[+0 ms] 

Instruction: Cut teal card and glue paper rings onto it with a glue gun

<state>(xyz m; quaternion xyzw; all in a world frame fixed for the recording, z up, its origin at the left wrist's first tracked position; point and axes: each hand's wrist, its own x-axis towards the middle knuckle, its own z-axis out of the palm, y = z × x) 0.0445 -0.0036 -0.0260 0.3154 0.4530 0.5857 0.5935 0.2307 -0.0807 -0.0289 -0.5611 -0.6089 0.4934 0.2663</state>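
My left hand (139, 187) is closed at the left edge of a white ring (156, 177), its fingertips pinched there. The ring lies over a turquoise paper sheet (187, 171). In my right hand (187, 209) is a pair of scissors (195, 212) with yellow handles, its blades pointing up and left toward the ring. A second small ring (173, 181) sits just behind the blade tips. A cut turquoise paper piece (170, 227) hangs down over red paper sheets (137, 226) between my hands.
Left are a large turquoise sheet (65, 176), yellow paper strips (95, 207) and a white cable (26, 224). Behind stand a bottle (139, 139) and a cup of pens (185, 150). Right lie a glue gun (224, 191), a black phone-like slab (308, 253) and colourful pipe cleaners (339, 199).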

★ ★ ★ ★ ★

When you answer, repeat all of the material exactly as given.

[+0 ms] 

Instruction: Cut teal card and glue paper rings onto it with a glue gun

<state>(xyz m; quaternion xyzw; all in a world frame fixed for the recording, z up, its origin at the left wrist's first tracked position; point and axes: each hand's wrist, its own x-axis towards the middle knuckle, its own z-axis out of the palm, y = z × x) 0.0445 -0.0036 -0.0260 0.3154 0.4530 0.5857 0.5935 0.2307 -0.0807 -0.0289 -0.5611 -0.6089 0.4934 0.2663</state>
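My left hand (139, 187) is closed at the left edge of a white ring (156, 177), its fingertips pinched there. The ring lies over a turquoise paper sheet (187, 171). In my right hand (187, 209) is a pair of scissors (195, 212) with yellow handles, its blades pointing up and left toward the ring. A second small ring (173, 181) sits just behind the blade tips. A cut turquoise paper piece (170, 227) hangs down over red paper sheets (137, 226) between my hands.
Left are a large turquoise sheet (65, 176), yellow paper strips (95, 207) and a white cable (26, 224). Behind stand a bottle (139, 139) and a cup of pens (185, 150). Right lie a glue gun (224, 191), a black phone-like slab (308, 253) and colourful pipe cleaners (339, 199).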

No more work is left in this exercise.